• **REQUIRED WORK**
All lines between the one holding "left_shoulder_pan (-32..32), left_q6" and the end of the material below, both ends included, should be restated exactly.

*** Block opens ***

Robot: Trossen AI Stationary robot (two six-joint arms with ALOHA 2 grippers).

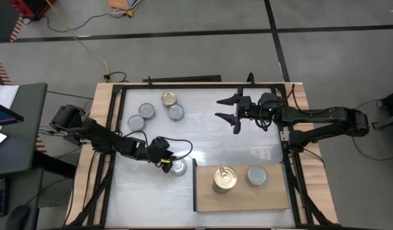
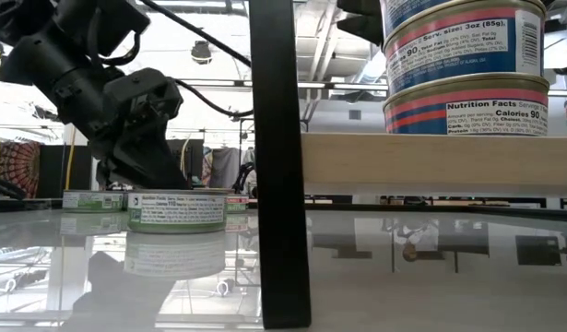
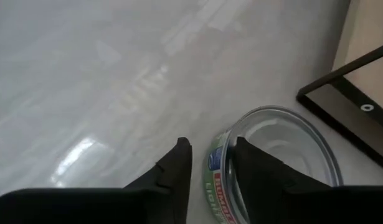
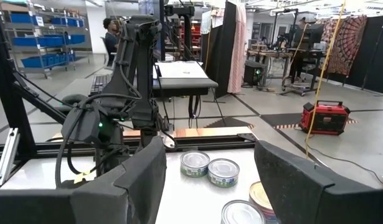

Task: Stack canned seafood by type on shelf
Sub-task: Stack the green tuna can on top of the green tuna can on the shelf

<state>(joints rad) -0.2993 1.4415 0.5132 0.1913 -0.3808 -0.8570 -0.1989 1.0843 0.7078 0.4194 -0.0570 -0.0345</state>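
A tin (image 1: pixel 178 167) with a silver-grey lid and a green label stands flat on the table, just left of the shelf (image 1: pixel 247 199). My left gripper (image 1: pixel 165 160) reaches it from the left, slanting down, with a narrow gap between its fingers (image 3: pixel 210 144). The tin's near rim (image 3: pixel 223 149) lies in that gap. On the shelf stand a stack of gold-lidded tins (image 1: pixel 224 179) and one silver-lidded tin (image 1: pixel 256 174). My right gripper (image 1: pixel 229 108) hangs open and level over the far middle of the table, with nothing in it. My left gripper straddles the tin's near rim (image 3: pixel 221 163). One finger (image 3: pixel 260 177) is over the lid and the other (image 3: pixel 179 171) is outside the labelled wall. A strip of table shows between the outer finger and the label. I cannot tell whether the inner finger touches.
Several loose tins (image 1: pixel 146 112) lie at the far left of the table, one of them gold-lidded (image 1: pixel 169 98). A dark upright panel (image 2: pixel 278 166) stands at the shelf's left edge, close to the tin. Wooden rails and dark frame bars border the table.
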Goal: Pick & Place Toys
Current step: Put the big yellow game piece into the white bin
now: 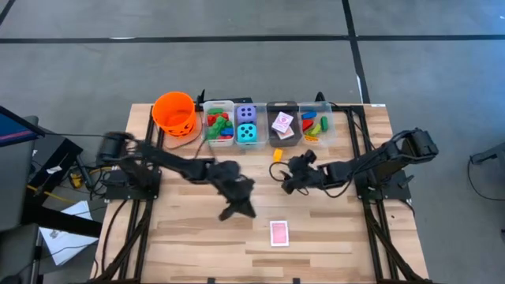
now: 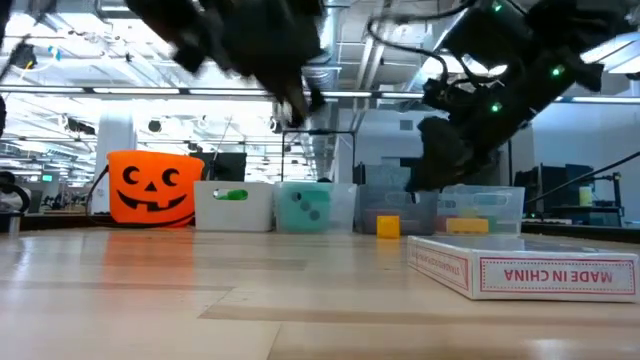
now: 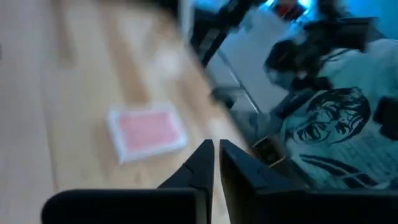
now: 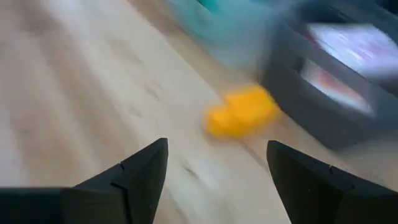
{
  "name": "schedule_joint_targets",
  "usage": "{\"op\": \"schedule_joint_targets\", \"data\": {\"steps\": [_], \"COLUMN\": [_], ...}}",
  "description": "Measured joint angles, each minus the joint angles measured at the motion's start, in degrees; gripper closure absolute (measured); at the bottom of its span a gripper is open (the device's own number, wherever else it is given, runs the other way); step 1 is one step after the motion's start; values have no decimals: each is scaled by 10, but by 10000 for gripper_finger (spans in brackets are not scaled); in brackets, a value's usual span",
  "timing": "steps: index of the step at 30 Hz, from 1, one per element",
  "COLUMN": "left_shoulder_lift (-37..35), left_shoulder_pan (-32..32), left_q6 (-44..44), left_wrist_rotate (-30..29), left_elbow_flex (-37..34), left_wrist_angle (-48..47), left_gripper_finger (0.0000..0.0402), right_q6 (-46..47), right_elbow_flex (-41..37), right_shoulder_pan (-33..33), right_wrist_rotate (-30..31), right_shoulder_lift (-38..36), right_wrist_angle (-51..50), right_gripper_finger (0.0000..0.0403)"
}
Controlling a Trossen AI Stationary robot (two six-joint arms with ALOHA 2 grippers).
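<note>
Wooden table (image 1: 189, 237), bins along far edge | yellow brick (image 1: 278, 155) lies just near of the bins — right gripper (image 1: 293, 178), fingers spread, sits just near-right of it, your closer arm | left gripper (image 1: 241, 207) pressed together, empty, pink card box (image 1: 278, 233) to its near-right.

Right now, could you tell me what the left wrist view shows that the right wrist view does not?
Only the left wrist view shows the pink-backed card deck lying on the table, beyond the shut, empty left gripper. Only the right wrist view shows the yellow brick on the table beside a dark bin, ahead of the open right gripper. Both show the wooden table.
</note>
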Motion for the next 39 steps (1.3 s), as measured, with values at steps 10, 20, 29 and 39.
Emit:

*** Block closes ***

• **EXERCISE ANSWER**
  "COLUMN": "left_shoulder_lift (-37..35), left_shoulder_pan (-32..32), left_q6 (-44..44), left_wrist_rotate (-30..29), left_elbow_flex (-37..34), left_wrist_angle (-48..47), left_gripper_finger (0.0000..0.0402), right_q6 (-46..47), right_elbow_flex (-41..37), right_shoulder_pan (-33..33), right_wrist_rotate (-30..31), right_shoulder_lift (-38..36), right_wrist_angle (-51..50), right_gripper_finger (0.0000..0.0403)"
}
Controlling a Trossen AI Stationary robot (two six-joint arms with ALOHA 2 grippers).
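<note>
Wooden table (image 1: 189, 237), bins along far edge | yellow brick (image 1: 278, 155) lies just near of the bins — right gripper (image 1: 293, 178), fingers spread, sits just near-right of it, your closer arm | left gripper (image 1: 241, 207) pressed together, empty, pink card box (image 1: 278, 233) to its near-right.

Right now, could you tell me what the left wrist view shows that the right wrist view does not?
Only the left wrist view shows the pink-backed card deck lying on the table, beyond the shut, empty left gripper. Only the right wrist view shows the yellow brick on the table beside a dark bin, ahead of the open right gripper. Both show the wooden table.
</note>
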Motion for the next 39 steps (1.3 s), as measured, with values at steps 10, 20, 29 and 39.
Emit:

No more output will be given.